# Communities > Modern-era Swords and Collecting Community > Modern Production Katanas >  Need Help Identifying this Maker Mark on this Highlander Replica, Older Marto?

## Timothy Curley

I'm looking at a sword for sale, but I'm not too familiar with the mark on the habaki.  This mark seems to be a shield with an "M" inside it.  The blade has a "Made in Spain" sticker on it.  At first glance the sword looks like a Marto Highlander Connor katana because of the tsuba, but the pics are kind of crappy.  Any ideas?

----------


## Timothy Curley

Ok, I managed to figure it out.  The sword mark reads "TMP" whom I've never heard of.   I have to say though, that handle is a spot on clone of the one by Marto.  Maybe they were sourced from the same company.

----------


## Jesse Pantanella

Just now saw this post.
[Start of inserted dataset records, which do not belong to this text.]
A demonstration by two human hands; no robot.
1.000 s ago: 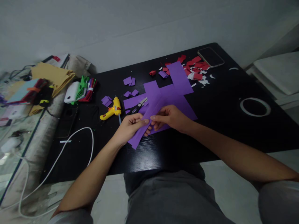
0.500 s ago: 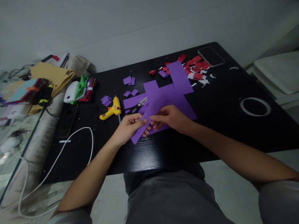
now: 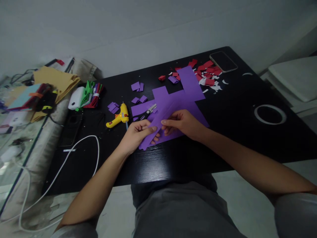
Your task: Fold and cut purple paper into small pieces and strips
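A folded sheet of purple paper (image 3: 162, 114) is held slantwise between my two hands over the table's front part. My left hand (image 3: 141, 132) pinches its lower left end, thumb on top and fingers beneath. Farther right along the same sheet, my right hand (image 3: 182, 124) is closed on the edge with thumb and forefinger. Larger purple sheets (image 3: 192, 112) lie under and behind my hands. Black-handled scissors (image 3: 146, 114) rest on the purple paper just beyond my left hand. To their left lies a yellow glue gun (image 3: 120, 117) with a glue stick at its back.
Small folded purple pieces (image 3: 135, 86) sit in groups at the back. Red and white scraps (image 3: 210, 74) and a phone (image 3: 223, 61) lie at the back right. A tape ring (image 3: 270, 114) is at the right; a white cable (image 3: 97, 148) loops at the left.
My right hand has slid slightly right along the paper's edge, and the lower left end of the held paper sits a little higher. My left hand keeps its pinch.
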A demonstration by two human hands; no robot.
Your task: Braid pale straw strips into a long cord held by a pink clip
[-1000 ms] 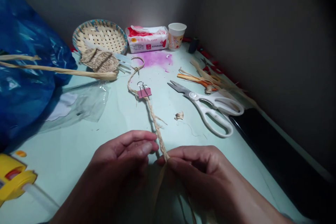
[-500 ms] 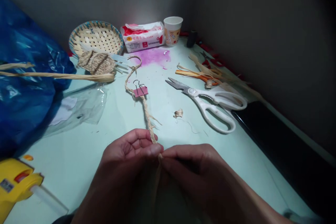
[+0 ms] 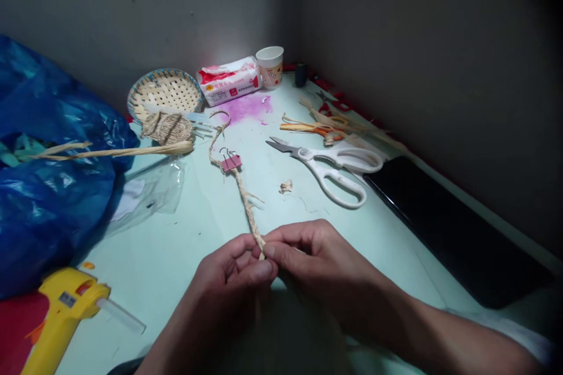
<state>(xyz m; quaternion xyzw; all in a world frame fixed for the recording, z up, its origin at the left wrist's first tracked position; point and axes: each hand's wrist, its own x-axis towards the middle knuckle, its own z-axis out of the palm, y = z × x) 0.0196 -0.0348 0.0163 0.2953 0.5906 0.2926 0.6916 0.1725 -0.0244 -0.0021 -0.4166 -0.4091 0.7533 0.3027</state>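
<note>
A thin braided cord of pale straw-like fibre (image 3: 247, 206) runs from a pink binder clip (image 3: 231, 163) toward me. Beyond the clip, its far end curls over the table. My left hand (image 3: 241, 263) pinches the near end between thumb and fingers. Pressed against the same spot, my right hand (image 3: 303, 246) grips the braid with thumb and forefinger. Loose strands hang below my hands, dim and partly hidden. Short frayed ends stick out from the braid's side. Right of it lie a small fibre scrap (image 3: 285, 187) and white-handled scissors (image 3: 325, 167), blades apart.
A yellow glue gun (image 3: 65, 304) lies front left, near a blue plastic bag (image 3: 57, 205). Behind are a woven basket (image 3: 165, 94), a twine bundle (image 3: 167, 129), a tissue pack (image 3: 229, 81) and a paper cup (image 3: 270, 67). A black phone-like slab (image 3: 448, 228) lies right.
My right hand has moved up onto the braid, its thumb now over the cord. The left thumb has slid slightly lower. The camera view has shifted, showing more of the glue gun.
</note>
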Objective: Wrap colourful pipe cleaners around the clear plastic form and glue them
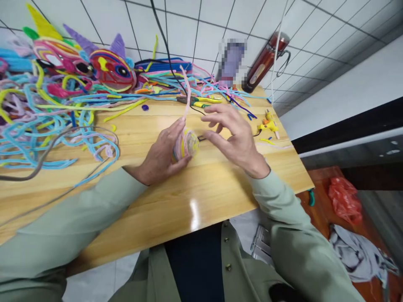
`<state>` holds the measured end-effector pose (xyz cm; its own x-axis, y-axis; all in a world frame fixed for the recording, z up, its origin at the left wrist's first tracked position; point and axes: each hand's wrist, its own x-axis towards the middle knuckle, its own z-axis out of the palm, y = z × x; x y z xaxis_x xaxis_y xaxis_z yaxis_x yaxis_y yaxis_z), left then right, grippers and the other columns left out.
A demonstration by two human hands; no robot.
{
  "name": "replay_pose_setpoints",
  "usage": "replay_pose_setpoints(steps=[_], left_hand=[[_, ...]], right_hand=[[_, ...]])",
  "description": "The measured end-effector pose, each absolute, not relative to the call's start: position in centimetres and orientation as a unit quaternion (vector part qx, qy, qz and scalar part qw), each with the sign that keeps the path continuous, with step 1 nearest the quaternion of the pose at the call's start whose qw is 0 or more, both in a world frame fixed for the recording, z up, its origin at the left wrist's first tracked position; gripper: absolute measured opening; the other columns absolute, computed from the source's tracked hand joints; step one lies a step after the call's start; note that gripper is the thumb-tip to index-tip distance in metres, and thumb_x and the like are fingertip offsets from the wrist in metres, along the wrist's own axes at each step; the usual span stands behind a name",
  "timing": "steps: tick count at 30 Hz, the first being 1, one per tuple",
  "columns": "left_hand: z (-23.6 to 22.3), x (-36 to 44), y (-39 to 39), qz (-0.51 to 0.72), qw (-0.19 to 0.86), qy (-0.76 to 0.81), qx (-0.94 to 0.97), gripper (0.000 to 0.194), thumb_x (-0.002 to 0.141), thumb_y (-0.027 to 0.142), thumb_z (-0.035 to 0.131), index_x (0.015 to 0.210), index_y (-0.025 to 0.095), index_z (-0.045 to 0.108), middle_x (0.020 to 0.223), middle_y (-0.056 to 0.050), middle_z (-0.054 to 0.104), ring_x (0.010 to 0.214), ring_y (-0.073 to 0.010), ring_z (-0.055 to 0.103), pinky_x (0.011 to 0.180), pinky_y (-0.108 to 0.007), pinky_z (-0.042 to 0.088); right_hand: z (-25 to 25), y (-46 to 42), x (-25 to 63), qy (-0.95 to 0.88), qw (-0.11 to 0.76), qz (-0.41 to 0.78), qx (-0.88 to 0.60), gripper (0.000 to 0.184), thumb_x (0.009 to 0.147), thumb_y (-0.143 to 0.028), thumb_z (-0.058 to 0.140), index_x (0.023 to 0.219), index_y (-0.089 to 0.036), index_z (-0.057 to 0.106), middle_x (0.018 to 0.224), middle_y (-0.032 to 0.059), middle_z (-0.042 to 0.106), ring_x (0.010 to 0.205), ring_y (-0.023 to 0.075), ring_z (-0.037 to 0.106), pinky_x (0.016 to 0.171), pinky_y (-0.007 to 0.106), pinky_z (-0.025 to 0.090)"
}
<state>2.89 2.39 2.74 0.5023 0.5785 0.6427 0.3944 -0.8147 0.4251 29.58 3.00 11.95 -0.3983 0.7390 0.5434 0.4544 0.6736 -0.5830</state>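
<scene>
My left hand [163, 153] is closed around a small round coil of pipe cleaners [185, 144] in pink, yellow and other colours, held over the table. A loose pale pink pipe cleaner end [188, 92] sticks up from the coil past my thumb. To the right of it hovers my right hand [234, 136], fingers apart and curved, with nothing visible between them. A small dark object [201, 137] shows between the coil and my right thumb; I cannot make out what it is. Pliers with green and yellow handles [198, 101] lie just beyond both hands.
Loose pipe cleaners [56, 126] cover the table's left and back. Two colourful horned masks [111, 69] stand behind them. A red flask [266, 63] is at the back right, a yellow glue gun [269, 125] near the right edge. A grey cable [47, 155] crosses the left side.
</scene>
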Motion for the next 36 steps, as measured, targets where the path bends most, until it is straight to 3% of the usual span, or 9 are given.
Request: replay_pose_setpoints(steps=[5, 11, 18, 22, 29, 36], left_hand=[[2.8, 3.2, 2.4, 0.424, 0.116, 0.271, 0.856, 0.092, 0.111, 0.054, 0.066, 0.182, 0.026, 0.014, 0.181, -0.023, 0.04, 0.17, -0.0395, 0.042, 0.138, -0.063, 0.043], [2.6, 3.6, 2.4, 0.44, 0.121, 0.272, 0.847, 0.089, 0.109, 0.046, 0.066, 0.18, 0.029, 0.016, 0.178, -0.021, 0.044, 0.17, -0.0383, 0.043, 0.136, -0.065, 0.045], [2.7, 3.7, 2.3, 0.433, 0.139, 0.278, 0.846, 0.087, 0.102, 0.036, 0.071, 0.174, 0.024, 0.023, 0.179, -0.024, 0.039, 0.172, -0.042, 0.037, 0.139, -0.07, 0.039], [2.7, 3.9, 2.0, 0.446, 0.151, 0.27, 0.84, 0.076, 0.102, 0.034, 0.073, 0.167, 0.023, 0.034, 0.176, -0.023, 0.041, 0.171, -0.0409, 0.038, 0.139, -0.068, 0.042], [2.7, 4.1, 2.0, 0.432, 0.146, 0.286, 0.843, 0.067, 0.102, 0.033, 0.07, 0.162, 0.027, 0.041, 0.178, -0.021, 0.037, 0.172, -0.039, 0.035, 0.138, -0.067, 0.043], [2.6, 4.3, 2.0, 0.442, 0.161, 0.28, 0.837, 0.072, 0.1, 0.032, 0.072, 0.164, 0.03, 0.039, 0.175, -0.018, 0.041, 0.171, -0.0392, 0.038, 0.138, -0.067, 0.043]], right_hand=[[12.4, 4.3, 26.4, -0.85, 0.334, 0.232, -0.335, 0.045, 0.111, -0.062, 0.059, 0.148, -0.037, 0.07, 0.169, 0.0051, 0.061, 0.148, 0.0288, 0.065, 0.097, 0.042, 0.07], [11.8, 5.2, 27.7, -0.85, 0.313, 0.236, -0.352, 0.037, 0.112, -0.057, 0.06, 0.139, -0.036, 0.077, 0.157, 0.0082, 0.069, 0.147, 0.0282, 0.065, 0.117, 0.05, 0.062], [11.7, 5.1, 27.5, -0.824, 0.314, 0.294, -0.369, 0.045, 0.105, -0.07, 0.067, 0.138, -0.042, 0.077, 0.163, 0.0041, 0.064, 0.146, 0.036, 0.064, 0.1, 0.051, 0.067], [11.5, 5.4, 27.2, -0.823, 0.302, 0.305, -0.372, 0.05, 0.102, -0.076, 0.066, 0.139, -0.043, 0.075, 0.162, 0.0042, 0.066, 0.146, 0.0377, 0.062, 0.102, 0.056, 0.065], [11.7, 5.6, 27.4, -0.836, 0.271, 0.282, -0.384, 0.052, 0.105, -0.075, 0.061, 0.144, -0.041, 0.069, 0.15, 0.0047, 0.072, 0.127, 0.0307, 0.071, 0.104, 0.052, 0.063], [10.8, 5.4, 28.3, -0.827, 0.295, 0.282, -0.386, 0.045, 0.102, -0.071, 0.072, 0.128, -0.035, 0.076, 0.128, 0.0041, 0.077, 0.092, 0.0201, 0.067, 0.077, 0.037, 0.058]])
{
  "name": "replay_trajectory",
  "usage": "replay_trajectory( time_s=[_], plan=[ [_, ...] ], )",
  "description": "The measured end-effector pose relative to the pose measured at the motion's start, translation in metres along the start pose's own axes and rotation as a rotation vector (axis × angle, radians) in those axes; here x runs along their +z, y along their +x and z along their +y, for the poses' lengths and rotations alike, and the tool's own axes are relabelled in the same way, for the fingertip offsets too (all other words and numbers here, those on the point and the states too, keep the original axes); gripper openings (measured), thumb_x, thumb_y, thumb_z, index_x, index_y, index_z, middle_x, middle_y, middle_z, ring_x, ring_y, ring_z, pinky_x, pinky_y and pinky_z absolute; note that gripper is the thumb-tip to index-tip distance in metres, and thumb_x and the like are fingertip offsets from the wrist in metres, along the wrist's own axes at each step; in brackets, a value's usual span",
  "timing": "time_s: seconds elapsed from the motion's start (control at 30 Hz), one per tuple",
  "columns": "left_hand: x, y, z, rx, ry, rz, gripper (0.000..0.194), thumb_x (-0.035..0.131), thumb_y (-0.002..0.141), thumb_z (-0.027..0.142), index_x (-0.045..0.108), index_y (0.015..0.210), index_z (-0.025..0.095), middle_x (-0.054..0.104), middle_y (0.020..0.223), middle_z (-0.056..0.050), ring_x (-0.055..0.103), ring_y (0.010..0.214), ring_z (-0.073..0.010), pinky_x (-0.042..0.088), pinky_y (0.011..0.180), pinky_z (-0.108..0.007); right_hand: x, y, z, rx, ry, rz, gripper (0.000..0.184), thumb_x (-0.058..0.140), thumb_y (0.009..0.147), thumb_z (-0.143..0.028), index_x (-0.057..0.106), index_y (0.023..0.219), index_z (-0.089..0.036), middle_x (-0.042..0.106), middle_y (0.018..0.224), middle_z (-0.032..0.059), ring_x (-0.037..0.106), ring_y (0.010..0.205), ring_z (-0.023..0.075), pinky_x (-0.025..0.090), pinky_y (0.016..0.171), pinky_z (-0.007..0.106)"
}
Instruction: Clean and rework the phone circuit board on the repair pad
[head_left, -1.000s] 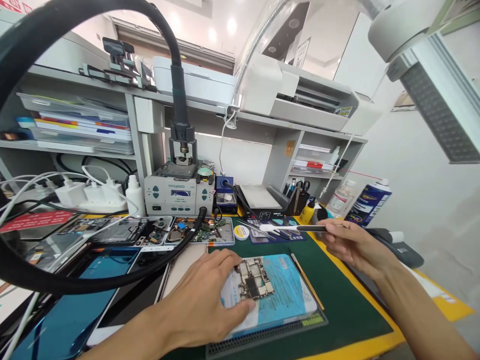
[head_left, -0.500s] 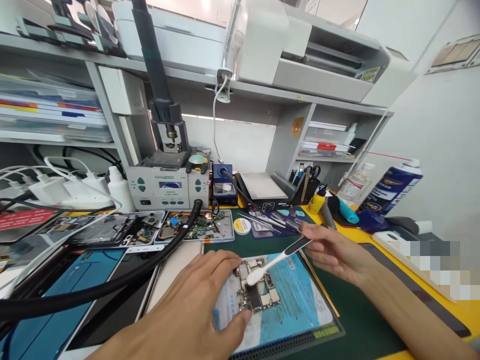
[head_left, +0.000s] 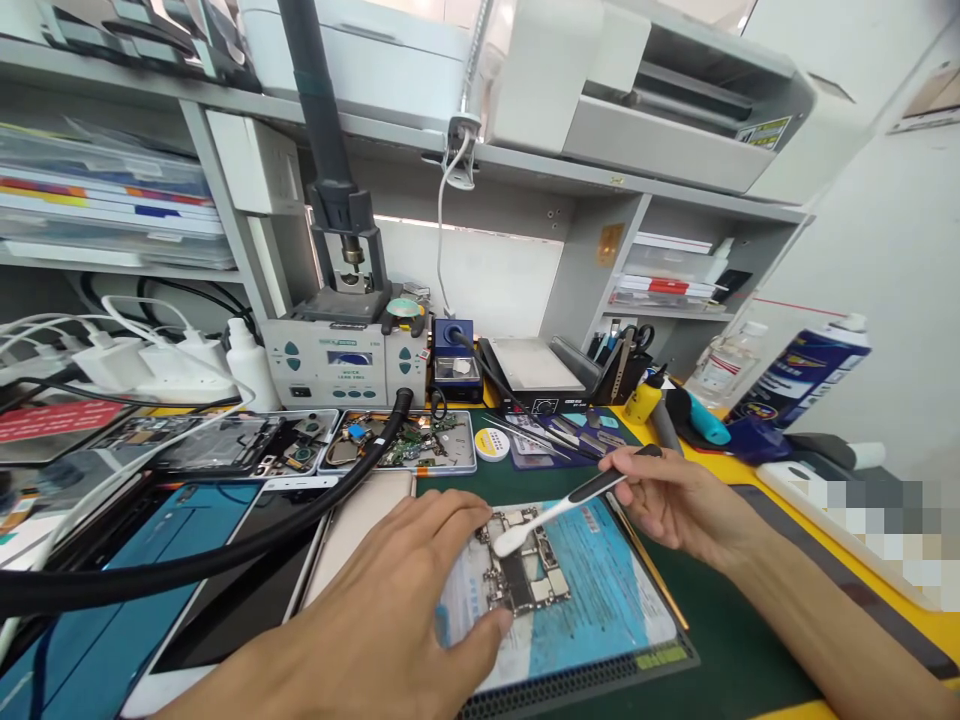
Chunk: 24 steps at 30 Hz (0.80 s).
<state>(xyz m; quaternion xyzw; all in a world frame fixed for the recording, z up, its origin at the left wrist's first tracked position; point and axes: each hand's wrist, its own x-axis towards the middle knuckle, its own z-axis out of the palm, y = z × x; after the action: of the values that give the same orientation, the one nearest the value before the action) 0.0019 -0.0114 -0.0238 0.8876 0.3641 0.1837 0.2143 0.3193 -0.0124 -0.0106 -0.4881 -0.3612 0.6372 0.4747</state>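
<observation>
A phone circuit board (head_left: 531, 572) lies on a blue-and-white pad (head_left: 600, 590) in front of me. My left hand (head_left: 420, 580) steadies the board from the left, fingertips at its upper edge and thumb at its lower edge, with fingers and thumb spread apart. Pinched in my right hand (head_left: 667, 500) is a toothbrush (head_left: 566, 505) with a white neck and a dark handle. Its white head rests on or just over the upper left part of the board; the bristles face down and are hidden.
Phones (head_left: 127, 570) lie to the left, crossed by a thick black hose (head_left: 247, 560). Behind are a tray of small parts (head_left: 450, 455), a hot air station (head_left: 345, 365) and tweezers (head_left: 529, 438). A spray can (head_left: 802, 370) stands at the right.
The whole view has shifted slightly, moving the scene to the right. The toothbrush stays over the same part of the board, and both hands keep nearly the same pose.
</observation>
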Motion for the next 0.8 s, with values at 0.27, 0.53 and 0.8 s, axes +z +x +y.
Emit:
replay_trajectory(
  time_s=[0.27,0.53,0.8],
  plan=[
    [0.0049,-0.003,-0.0046,0.036,-0.007,0.055,0.055,0.064,0.088,0.048,0.057,0.138,0.025,0.06,0.142,-0.009,0.056,0.132,-0.0339,0.045,0.115,-0.052,0.002,-0.0008,0.0021,-0.026,0.01,-0.008,0.018,0.082,0.077,-0.029,0.077,0.084,-0.013,0.07,0.057,0.0003,0.061,0.036,0.0108,0.047,0.029,0.014],
    [0.0052,-0.0022,-0.0059,0.038,0.012,0.044,0.057,0.063,0.089,0.049,0.055,0.139,0.025,0.06,0.143,-0.009,0.055,0.133,-0.0333,0.045,0.116,-0.052,0.0001,0.0006,0.0032,-0.036,0.014,-0.032,0.017,0.082,0.078,-0.028,0.077,0.084,-0.013,0.069,0.056,0.0005,0.061,0.037,0.0108,0.046,0.03,0.014],
    [0.001,-0.0017,-0.002,0.006,0.027,-0.024,0.059,0.061,0.09,0.05,0.054,0.141,0.021,0.056,0.147,-0.01,0.05,0.138,-0.0325,0.041,0.119,-0.049,0.0014,0.0011,0.0055,-0.019,0.013,-0.039,0.021,0.086,0.076,-0.03,0.079,0.087,-0.013,0.07,0.059,0.001,0.064,0.04,0.0117,0.048,0.031,0.015]
  ],
)
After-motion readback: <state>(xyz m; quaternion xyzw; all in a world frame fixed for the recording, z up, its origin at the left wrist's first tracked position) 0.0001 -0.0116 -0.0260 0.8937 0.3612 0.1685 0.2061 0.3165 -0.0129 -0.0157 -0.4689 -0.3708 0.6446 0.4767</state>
The sword is from the Marto collection. It was a sword sold by a company called The Noble Collection. They are still around but deal a lot now in movie reproductions. They sold the Marto blades but with there logo on it as well. So yes it is a Marto blade but just distributed through The Noble Collection. I know its a little late but a least now you know.

----------


## Jeff Ellis

Welcome to the forum. 

Fun fact, Sword Forum International started out because of Highlander, but those posts have been archived and possibly lost by now...  :EEK!: 

However, there is a website that you may find helpful. That looks like the sword found here: http://www.weapons-universe.com/Bran...d_Katana.shtml which has the fuchi, which was not a thing on the props. I was never a fan of the "officially licensed" replicas.. they were either wrong, or looked like someone was learning to draw and couldn't quite get it right. I think this was due to Sal D'Aquila or the studio owning the rights to the actual prop molds and the designs. Kind of a shame when you think about it. 

Sal D'Aquila is really the person to go to for a proper replica of a Highlander prop sword (I need to do it someday...). His website can be found here: http://www.pointgallery.com/sword/pages/sword.html

----------